3

I am trying to implement Haystack search for my website with Whoosh back-end. I have been able to successfully setup the haystack app and I can search the model that I have registered, but when I create the search_indexes.py file for another app, I am having the following issue:

I have two models: Member and Events. I create a search_indexes.py for both of them and the corresponding /search/... _text.txt files in the template folder. Then I use ./manage.py rebuild_index

I get the following message:

Indexing 8 events  
Indexing 5 members

However, I am not able to see 13 indexed items:

 $> ./manage.py shell    
 $> from haystack.query import SearchQuerySet   
 $> sqs = SearchQuerySet().all()  
 $> print sqs.count()  
 $> 8

And these are the 8 events that were indexed. Consequently, from the website, I can only search the events, not the members. Deleting the search_indexes.py file from the 'Event' app folder and redoing everything indexes the 5 members correctly and they can be searched as usual. What could be the reason for this?

Update: I included the search_indexes.py files in others apps also to see whether they are indexed properly. I get the following message on rebuilding the index:

Indexing 8 events.  
Indexing 4 guests.     
Indexing 5 members.    
Indexing 8 sponsors.    

Now, it is indexing all the events and members but none of the guests and sponsor. I am able to search for events and members but not for the other two (using both the SearchQuery API and the website)

Update: Issue seems to have been resolved by changing the source of haystack.backends.whoosh_backend. Please see the answers

Danny Beckett
  • 20,529
  • 24
  • 107
  • 134
Vikesh
  • 2,018
  • 6
  • 23
  • 33

2 Answers2

2

I've had the same problem the past couple of days (nice timing). I decided to start where you left off and see if I couldn't isolate the cause a bit better.

The narrowed results are (at least partially) generated by a query of the models which are registered to the site (L298 and on). For my code, the query it generates is...

django_ct:(barnaby.tag OR barnaby.userprofile)

...which gives a resultset with only barnaby.tag models. However, if I run...

django_ct:(barnaby.tag OR barnaby.userprofile) (username:pfrazee OR name:Tag114)

...I end up getting results from both tag and userprofile. I can only assume that's a problem with Whoosh, but I can't say for sure. We should probably contact Haystack and/or Whoosh about it.

At any rate, you can avoid this problem without altering haystack by setting this:

HAYSTACK_LIMIT_TO_REGISTERED_MODELS = False
Paul Frazee
  • 243
  • 1
  • 4
  • 1
    Thanks Paul, The last line is the answer. It works for me without altering the source of Haystack :).

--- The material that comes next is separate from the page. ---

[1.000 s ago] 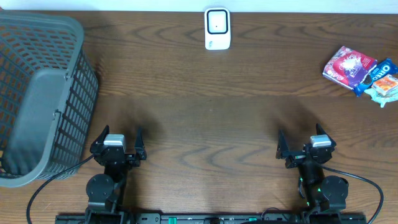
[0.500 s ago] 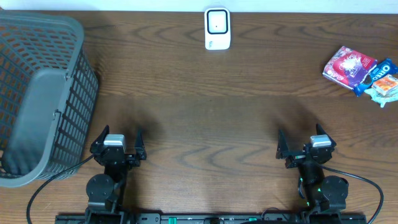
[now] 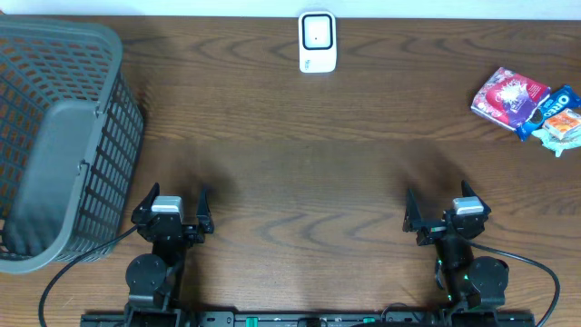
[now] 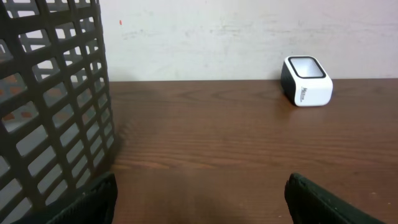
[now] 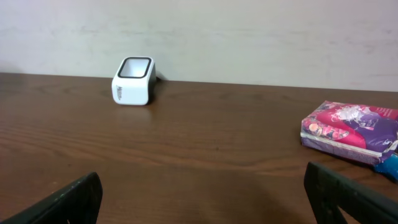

I believe it's not really a problem, it's just the way Haystack narrows it's results or something, when the last line is set to true. We can understand the issue better by reading the source codes of Whoosh and Haystack but I am in no mood of doing that. – Vikesh Apr 06 '11 at 04:08
1

Okay, so here's what I did to find out whether the problem is in Whoosh or Haystack. I opened the django shell and performed a search for the term that was not showing up in haystack SearchQuery API search:

./manage.py shell   
$>> import whoosh 
$>> from whoosh.query import *  
$>> from whoosh.index import open_dir  
$>> ix.schema  
<Schema: ['branch', 'category', 'coordinator', 'date_event', 'designation','details', 'django_ct', 'django_id'> 'name', 'organisation', 'overview','text', 'title']>
$>> ix = open_dir('/home/somedir/my_project/haystack/whoosh/')  
$>> searcher = ix.searcher()  
$>> res = ix.search(Term('text',u'pink'))  
$>> print res  
<Top 1 Results for Term('text', 'pink') runtime=0.000741004943848>
$>> print res['0']['name']  
u'Pink Floyd'   

So you see, Whoosh is correctly indexing all data. So, now I try the SearchQuery API

./manage.py shell
 $>> from haystack.query import SearchQuerySet
 $>> sqs = SearchQuerySet().filter(content='pink')
 $>> sqs
 $>> []

So, I realize that I must check out the whoosh_backend.py file of the haystack library to see what's happening. Open - haystack.backends.whoosh_backend around line number 345

'''Comment these two lines because the raw_results set becomes empty after the filter     call for some queries'''
if narrowed_results:
      raw_results.filter(narrowed_results)

to

#if narrowed_results:
      #raw_results.filter(narrowed_results)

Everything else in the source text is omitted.